Prior to presenting the proposed approach, certain terminologies must be defined in advance. For the sake of clarity, a segment of activity records has been described in Table 1.

Table 1 A stream segment of sensor events

Full size table

Definition 1

For a given sensor s, sr = (d, h, m, sn, sv, al) denotes a sensor event, such that if s denotes a run, d refers to the date when s was run, h denotes the corresponding hour, and m represents the corresponding minute. Accordingly, sn denotes the name of s; sv denotes the value of s, and al denotes an explanatory activity label.

Throughout this manuscript, sr.d, sr.h, sr.m, sr.sn, sr.sv, and sr.al are used to represent the tuples d, h, m, sn, sv, and al, respectively, of a sensor event sr. The notation Ω is used to represent a set of sensor events.

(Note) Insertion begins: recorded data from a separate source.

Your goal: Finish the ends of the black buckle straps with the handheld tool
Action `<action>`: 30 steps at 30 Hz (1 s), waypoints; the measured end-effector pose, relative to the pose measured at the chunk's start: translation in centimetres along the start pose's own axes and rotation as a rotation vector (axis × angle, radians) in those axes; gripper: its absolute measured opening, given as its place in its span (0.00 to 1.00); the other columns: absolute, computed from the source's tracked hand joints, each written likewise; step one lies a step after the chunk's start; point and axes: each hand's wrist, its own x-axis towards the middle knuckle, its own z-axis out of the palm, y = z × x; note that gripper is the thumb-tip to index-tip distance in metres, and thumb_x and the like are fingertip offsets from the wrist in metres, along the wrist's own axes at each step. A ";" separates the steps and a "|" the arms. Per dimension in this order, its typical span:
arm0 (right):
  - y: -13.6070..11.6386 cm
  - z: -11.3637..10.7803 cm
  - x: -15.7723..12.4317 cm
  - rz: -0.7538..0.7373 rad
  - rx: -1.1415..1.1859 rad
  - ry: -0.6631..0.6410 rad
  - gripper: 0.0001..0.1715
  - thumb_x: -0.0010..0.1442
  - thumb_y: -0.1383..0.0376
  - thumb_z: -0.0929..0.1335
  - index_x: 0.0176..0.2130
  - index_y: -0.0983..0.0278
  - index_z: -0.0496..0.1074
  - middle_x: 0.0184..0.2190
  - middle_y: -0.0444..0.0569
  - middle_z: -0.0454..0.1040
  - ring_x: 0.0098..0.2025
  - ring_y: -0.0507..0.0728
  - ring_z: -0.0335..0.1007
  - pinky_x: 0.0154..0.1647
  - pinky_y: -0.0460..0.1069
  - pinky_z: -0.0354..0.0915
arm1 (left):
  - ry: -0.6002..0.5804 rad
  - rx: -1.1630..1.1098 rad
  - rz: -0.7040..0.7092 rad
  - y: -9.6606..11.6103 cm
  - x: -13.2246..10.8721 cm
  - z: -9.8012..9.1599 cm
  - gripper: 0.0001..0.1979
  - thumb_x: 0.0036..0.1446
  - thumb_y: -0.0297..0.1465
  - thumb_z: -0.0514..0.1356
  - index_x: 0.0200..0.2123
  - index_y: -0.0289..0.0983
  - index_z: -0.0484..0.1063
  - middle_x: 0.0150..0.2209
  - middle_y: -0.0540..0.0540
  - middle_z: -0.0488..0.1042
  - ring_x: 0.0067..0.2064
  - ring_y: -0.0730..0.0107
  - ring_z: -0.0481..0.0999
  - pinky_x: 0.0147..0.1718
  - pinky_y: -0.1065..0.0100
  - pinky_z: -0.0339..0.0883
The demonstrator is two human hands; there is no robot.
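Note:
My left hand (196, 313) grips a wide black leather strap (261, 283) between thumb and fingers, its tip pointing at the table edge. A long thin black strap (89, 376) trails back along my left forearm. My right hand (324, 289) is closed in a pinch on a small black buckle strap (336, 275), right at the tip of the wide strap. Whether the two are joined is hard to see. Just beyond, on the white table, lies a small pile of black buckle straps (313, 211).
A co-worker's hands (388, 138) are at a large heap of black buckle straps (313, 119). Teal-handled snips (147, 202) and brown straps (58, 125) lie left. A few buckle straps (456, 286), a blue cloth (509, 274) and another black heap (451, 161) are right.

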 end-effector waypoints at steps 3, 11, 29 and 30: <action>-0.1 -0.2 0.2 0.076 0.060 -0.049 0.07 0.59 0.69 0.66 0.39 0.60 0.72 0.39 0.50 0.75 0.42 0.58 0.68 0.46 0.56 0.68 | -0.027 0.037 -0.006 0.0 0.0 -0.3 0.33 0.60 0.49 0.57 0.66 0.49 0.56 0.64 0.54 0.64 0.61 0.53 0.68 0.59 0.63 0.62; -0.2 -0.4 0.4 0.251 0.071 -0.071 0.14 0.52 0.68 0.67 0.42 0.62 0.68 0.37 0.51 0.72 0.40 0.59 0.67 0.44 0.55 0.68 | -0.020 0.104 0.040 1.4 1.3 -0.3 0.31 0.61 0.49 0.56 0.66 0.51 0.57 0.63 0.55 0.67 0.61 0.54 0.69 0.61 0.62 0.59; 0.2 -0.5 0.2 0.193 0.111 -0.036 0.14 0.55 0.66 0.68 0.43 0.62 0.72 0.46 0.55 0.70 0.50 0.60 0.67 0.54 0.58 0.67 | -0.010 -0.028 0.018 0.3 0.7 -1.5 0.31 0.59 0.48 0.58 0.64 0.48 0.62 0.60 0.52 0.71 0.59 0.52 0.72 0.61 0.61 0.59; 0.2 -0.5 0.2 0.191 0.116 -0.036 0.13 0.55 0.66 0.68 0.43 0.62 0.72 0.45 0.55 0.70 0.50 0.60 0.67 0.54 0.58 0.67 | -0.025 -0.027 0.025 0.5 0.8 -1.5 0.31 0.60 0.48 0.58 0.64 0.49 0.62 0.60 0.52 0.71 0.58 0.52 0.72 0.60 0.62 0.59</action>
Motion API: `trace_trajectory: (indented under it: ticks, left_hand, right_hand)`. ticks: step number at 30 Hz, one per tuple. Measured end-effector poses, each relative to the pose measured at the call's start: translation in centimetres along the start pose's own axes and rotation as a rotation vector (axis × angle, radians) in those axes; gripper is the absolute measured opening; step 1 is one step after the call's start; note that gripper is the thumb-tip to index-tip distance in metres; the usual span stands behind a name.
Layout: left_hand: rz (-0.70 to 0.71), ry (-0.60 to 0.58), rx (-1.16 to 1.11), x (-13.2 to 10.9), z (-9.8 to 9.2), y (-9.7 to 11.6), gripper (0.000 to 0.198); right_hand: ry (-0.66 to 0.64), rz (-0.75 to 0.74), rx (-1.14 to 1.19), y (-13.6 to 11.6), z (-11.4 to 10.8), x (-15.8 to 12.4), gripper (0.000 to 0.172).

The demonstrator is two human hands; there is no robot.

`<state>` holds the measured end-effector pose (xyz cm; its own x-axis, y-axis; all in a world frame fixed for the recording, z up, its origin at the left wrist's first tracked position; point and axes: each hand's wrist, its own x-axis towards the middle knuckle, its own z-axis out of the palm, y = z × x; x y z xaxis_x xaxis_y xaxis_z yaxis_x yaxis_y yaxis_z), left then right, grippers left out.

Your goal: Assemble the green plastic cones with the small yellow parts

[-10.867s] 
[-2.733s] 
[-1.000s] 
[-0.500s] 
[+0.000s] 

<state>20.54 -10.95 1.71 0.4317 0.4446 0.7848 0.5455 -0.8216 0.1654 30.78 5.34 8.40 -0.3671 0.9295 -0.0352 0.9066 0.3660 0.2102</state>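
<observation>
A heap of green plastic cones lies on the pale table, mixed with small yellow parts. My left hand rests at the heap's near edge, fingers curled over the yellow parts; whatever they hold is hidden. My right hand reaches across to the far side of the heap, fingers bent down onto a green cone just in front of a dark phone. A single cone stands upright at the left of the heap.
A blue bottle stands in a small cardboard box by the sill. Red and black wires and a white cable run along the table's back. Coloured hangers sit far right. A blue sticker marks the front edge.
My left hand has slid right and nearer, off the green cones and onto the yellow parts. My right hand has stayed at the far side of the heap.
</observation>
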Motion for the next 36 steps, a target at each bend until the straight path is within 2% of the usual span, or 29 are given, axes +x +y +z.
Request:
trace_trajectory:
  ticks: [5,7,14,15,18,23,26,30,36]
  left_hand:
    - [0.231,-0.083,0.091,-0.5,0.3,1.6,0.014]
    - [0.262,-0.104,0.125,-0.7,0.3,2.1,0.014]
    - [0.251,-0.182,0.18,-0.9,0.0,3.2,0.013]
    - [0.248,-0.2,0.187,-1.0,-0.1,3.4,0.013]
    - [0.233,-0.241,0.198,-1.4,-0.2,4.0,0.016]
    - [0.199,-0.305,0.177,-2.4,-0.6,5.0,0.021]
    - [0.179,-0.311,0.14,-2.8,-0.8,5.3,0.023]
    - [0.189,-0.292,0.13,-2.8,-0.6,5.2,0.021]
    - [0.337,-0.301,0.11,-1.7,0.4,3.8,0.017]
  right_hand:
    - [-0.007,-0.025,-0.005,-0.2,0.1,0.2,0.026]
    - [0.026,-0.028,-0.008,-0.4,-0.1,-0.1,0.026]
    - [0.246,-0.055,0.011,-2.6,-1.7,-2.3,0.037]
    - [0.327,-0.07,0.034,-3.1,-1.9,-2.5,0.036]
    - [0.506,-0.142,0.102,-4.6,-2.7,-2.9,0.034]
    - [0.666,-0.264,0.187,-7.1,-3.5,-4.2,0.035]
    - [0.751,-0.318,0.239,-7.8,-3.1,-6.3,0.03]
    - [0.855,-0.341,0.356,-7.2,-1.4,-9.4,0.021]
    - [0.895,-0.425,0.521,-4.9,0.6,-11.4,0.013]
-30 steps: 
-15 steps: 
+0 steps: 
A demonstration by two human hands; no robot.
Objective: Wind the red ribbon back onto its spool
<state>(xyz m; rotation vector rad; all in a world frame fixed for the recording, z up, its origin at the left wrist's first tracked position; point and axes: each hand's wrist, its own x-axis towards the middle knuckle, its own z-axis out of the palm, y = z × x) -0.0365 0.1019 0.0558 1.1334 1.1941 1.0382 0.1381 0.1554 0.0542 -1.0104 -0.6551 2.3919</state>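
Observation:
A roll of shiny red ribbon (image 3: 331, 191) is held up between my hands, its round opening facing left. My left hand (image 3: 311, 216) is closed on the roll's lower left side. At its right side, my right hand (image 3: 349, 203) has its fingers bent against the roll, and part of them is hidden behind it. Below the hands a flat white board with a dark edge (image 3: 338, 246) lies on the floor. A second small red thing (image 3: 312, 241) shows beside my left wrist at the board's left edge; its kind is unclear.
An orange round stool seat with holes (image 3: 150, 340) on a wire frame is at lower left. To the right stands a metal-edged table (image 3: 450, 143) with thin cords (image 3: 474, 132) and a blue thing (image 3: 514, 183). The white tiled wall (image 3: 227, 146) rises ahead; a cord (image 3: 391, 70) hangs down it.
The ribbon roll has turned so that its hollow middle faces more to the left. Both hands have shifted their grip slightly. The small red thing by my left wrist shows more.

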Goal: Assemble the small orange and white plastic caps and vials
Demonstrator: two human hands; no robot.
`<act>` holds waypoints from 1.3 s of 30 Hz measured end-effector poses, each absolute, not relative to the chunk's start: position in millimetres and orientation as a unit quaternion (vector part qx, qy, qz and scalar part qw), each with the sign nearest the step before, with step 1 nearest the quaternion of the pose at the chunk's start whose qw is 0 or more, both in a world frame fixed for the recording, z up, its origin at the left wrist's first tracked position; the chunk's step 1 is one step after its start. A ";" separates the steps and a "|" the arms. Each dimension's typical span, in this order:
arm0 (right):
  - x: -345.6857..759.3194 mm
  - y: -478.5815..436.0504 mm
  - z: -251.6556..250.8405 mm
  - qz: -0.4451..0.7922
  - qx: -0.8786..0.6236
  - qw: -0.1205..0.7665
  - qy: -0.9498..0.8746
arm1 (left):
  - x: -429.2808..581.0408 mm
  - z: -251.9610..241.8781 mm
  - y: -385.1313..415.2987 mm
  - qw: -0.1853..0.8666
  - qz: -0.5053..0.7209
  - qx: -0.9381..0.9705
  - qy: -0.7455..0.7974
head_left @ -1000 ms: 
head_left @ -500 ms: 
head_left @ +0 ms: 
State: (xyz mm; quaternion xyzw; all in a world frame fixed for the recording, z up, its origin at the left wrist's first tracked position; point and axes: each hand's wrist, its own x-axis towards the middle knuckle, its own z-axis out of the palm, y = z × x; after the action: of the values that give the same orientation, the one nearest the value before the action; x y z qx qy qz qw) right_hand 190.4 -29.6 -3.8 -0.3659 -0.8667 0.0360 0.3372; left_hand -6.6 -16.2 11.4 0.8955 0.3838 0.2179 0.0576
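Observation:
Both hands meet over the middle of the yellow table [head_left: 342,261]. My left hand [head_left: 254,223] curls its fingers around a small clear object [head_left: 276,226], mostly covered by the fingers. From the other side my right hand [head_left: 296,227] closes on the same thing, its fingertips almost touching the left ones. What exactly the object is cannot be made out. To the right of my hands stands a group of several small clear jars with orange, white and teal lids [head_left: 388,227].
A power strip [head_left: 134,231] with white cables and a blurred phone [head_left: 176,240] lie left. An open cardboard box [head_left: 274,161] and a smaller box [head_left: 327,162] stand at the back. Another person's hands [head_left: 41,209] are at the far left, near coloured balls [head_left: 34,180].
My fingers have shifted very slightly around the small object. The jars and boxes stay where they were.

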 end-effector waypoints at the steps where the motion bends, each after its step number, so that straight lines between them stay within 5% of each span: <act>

For example, the expression “2011-06-15 00:25:01.892474 LS013 7 Sleep” implies that a sensor LS013 has been activated at 00:25:01.892474 on 2011-06-15 with a measured value of 7, and at the said time, the concerned resident was sleeping.

Definition 2

Given two sensor events sr₁ and sr₂, sr₁ is considered to be the precursor of sr₂ if sr₁.d < sr₂.d holds or (sr₁.d = = sr₂.d AND sr₁.h < sr₂.h) or (sr₁.d = = sr₂.d AND sr₁.h = = sr₂.h AND sr₁.m < sr₂.m) holds. The event sr₂ is considered to be the successor of sr₁ if sr₁ is the precursor of sr₂.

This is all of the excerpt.